**Supplied data:**

........

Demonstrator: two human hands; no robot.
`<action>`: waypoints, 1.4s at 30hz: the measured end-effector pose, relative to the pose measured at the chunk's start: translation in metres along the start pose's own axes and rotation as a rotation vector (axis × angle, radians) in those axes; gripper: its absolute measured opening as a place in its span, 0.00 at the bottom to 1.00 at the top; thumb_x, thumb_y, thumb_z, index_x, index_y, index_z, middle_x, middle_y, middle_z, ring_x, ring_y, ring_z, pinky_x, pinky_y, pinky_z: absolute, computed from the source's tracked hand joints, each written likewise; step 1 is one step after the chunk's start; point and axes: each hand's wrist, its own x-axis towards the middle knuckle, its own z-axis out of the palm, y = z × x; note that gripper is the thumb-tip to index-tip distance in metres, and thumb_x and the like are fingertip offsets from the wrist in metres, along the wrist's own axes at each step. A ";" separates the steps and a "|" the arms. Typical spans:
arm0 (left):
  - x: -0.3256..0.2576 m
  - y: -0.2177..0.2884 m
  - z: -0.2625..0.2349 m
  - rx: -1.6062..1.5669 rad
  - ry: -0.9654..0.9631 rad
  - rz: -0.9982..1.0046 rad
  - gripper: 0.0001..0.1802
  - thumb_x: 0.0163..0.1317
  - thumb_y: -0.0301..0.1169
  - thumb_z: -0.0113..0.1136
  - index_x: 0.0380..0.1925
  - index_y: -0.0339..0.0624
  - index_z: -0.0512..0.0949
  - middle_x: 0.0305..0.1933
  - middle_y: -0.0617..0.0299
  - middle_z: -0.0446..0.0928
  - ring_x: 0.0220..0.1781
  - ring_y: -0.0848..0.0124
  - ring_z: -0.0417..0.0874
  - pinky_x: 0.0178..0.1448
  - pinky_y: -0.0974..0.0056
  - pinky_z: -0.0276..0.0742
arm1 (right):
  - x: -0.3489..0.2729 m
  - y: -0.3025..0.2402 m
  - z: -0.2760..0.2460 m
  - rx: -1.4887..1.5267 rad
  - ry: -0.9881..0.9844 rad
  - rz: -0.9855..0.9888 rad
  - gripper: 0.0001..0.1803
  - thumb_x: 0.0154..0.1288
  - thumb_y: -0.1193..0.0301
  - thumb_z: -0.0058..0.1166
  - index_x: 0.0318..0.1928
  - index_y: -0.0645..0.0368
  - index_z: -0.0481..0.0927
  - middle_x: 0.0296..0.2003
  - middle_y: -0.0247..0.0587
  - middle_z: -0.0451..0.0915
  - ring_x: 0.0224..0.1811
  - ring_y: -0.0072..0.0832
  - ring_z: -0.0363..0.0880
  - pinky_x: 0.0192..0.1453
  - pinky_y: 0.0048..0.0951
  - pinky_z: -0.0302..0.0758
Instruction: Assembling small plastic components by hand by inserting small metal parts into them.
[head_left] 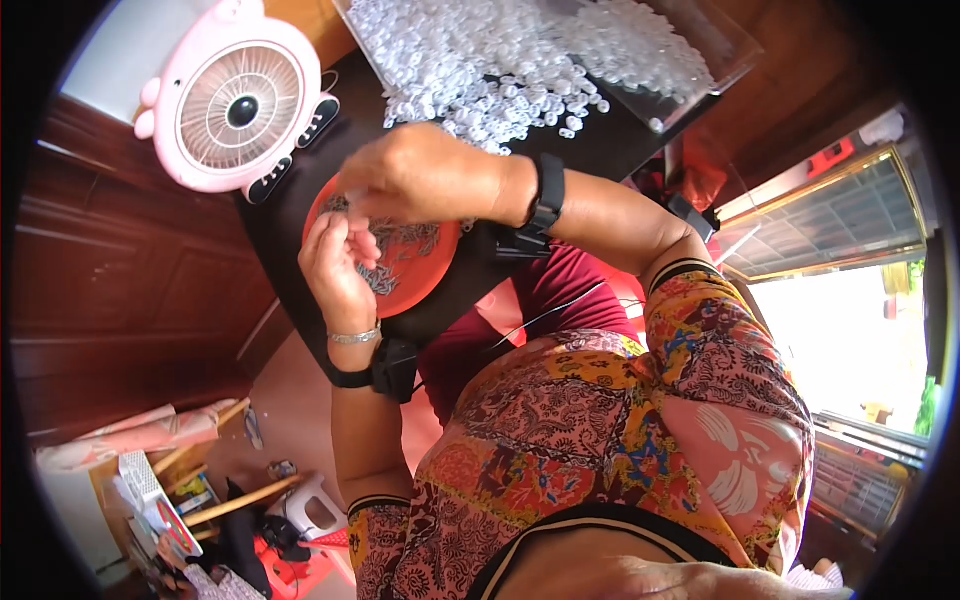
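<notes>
Over the orange-red bowl (428, 277), my left hand (338, 268) has its fingers curled together at the near left side. My right hand (418, 178) reaches across the bowl from the right, closed, its fingertips close to those of my left hand and blurred. Whatever the fingertips pinch is too small or hidden to make out. Small grey metal pieces (381, 279) lie scattered in the bowl. Just beyond my right hand, a large heap of small clear plastic pieces (475, 62) spreads over the dark table (285, 225).
A pink animal-shaped fan (305, 75) stands at the table's far left. The plastic heap spills from a clear tray (735, 48) at the back. Wooden panelling (120, 255) borders the left. A person's hand (175, 555) shows at lower left.
</notes>
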 end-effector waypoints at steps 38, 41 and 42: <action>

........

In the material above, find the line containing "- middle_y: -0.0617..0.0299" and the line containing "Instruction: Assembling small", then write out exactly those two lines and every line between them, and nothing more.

**Completed exercise:**
  - middle_y: -0.0617..0.0299
  - middle_z: -0.0446..0.0928
  - ring_x: 0.0220..0.1781
  - ring_y: -0.0848..0.0124
  - ring_z: -0.0417..0.0874
  - pinky_x: 0.0178..0.1448
  - pinky_y: -0.0974..0.0056
  - pinky_z: -0.0276..0.0742
arm1 (right):
  - x: -0.3489..0.2729 m
  - y: -0.3025..0.2402 m
  - z: -0.2760..0.2460 m
  - rx: -1.4887..1.5267 rad
  - ry: -0.9881..0.9844 rad
  - rz: -0.9855..0.9888 rad
  - gripper: 0.0001..0.1803
  - thumb_x: 0.0154..0.1288
  - thumb_y: -0.1193..0.0301
  - thumb_z: -0.0058..0.1166
  - index_x: 0.0318..0.1928
  - index_y: -0.0645..0.0368
  - index_z: -0.0481..0.0927
  - middle_x: 0.0296..0.2003
  - middle_y: -0.0247..0.0587
  - middle_z: -0.0451..0.0915
  - ring_x: 0.0224..0.1811
  - ring_y: -0.0072..0.0832
  - ring_z: -0.0363..0.0880
  - pinky_x: 0.0192..0.1453
  - pinky_y: 0.0048..0.0951
  - pinky_z: -0.0302..0.0758
Instruction: Assembling small plastic components by hand by inserting small metal parts into them.

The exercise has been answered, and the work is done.